*YOUR INSTRUCTIONS:* Write out all the data verbatim. Skip images.

═════ AVAILABLE DATA

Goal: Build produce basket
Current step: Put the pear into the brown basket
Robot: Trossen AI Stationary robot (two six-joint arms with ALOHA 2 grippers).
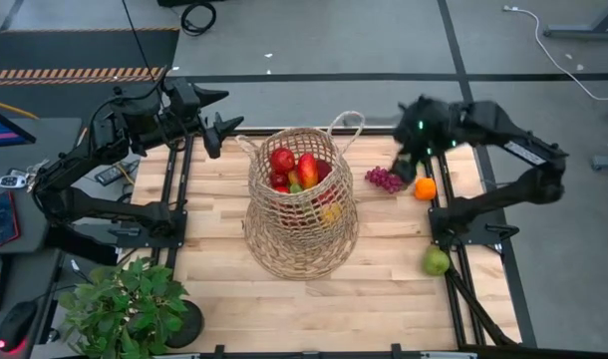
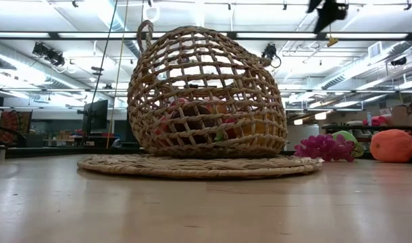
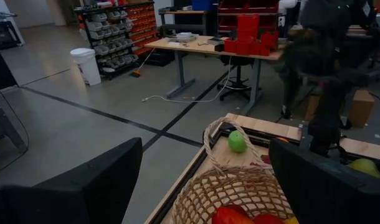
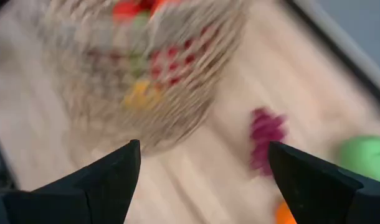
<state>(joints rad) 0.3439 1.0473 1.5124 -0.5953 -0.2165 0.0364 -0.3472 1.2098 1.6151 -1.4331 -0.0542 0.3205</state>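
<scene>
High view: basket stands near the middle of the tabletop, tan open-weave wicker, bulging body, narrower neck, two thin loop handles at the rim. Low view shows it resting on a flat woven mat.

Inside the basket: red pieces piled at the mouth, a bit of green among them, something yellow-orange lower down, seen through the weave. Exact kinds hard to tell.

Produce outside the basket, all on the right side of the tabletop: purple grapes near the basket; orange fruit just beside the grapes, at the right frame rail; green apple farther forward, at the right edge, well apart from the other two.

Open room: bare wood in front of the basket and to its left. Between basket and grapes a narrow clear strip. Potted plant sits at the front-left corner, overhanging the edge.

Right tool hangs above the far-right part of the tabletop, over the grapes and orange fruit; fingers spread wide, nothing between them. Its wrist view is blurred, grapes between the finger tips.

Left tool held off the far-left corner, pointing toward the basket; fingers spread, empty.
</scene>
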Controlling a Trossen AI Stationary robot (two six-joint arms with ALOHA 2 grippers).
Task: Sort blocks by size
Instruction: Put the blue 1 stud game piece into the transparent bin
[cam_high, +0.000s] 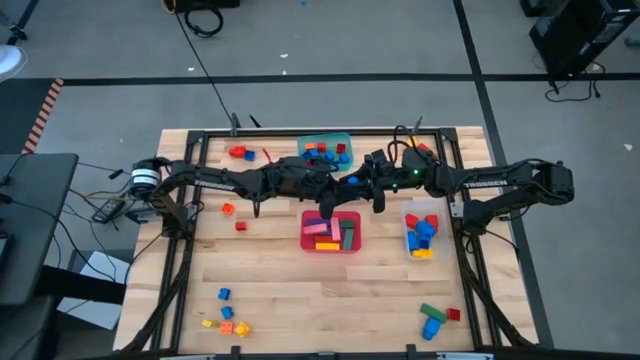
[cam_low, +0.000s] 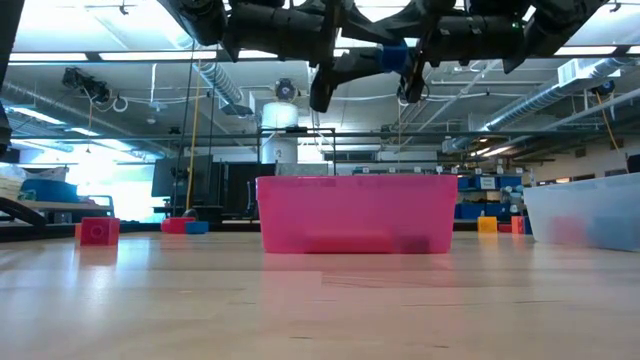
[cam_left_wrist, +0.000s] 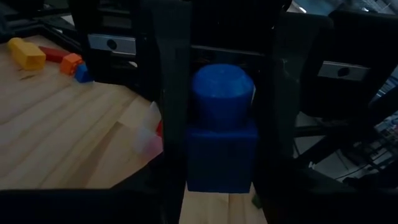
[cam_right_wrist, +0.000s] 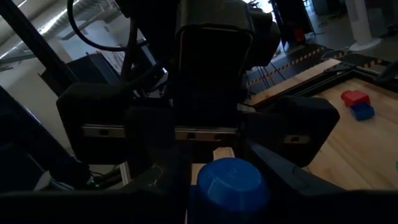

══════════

*EXERCISE RESPONSE:*
Goal: Build produce basket
Current step: Put the pear into the brown basket
Robot: Trossen AI Stationary robot (two six-joint arms with ALOHA 2 grippers).
<state>(joints rad) 0.3439 1.0473 1.5124 -0.5953 -0.2165 0.0364 -0.3472 1.2098 1.6151 -1.4331 -0.0542 0.3205</state>
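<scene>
High view: basket stands near the middle of the tabletop, tan open-weave wicker, bulging body, narrower neck, two thin loop handles at the rim. Low view shows it resting on a flat woven mat.

Inside the basket: red pieces piled at the mouth, a bit of green among them, something yellow-orange lower down, seen through the weave. Exact kinds hard to tell.

Produce outside the basket, all on the right side of the tabletop: purple grapes near the basket; orange fruit just beside the grapes, at the right frame rail; green apple farther forward, at the right edge, well apart from the other two.

Open room: bare wood in front of the basket and to its left. Between basket and grapes a narrow clear strip. Potted plant sits at the front-left corner, overhanging the edge.

Right tool hangs above the far-right part of the tabletop, over the grapes and orange fruit; fingers spread wide, nothing between them. Its wrist view is blurred, grapes between the finger tips.

Left tool held off the far-left corner, pointing toward the basket; fingers spread, empty.
</scene>
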Controlling a Trossen AI Stationary robot (two six-joint arms with ALOHA 2 grippers).
Task: Sort blocks by size
Instruction: Put the blue 1 stud game piece into the transparent bin
[cam_high, +0.000s] 
[cam_low, +0.000s] 
[cam_left_wrist, +0.000s] 
[cam_right_wrist, +0.000s] 

There's nothing else to the answer.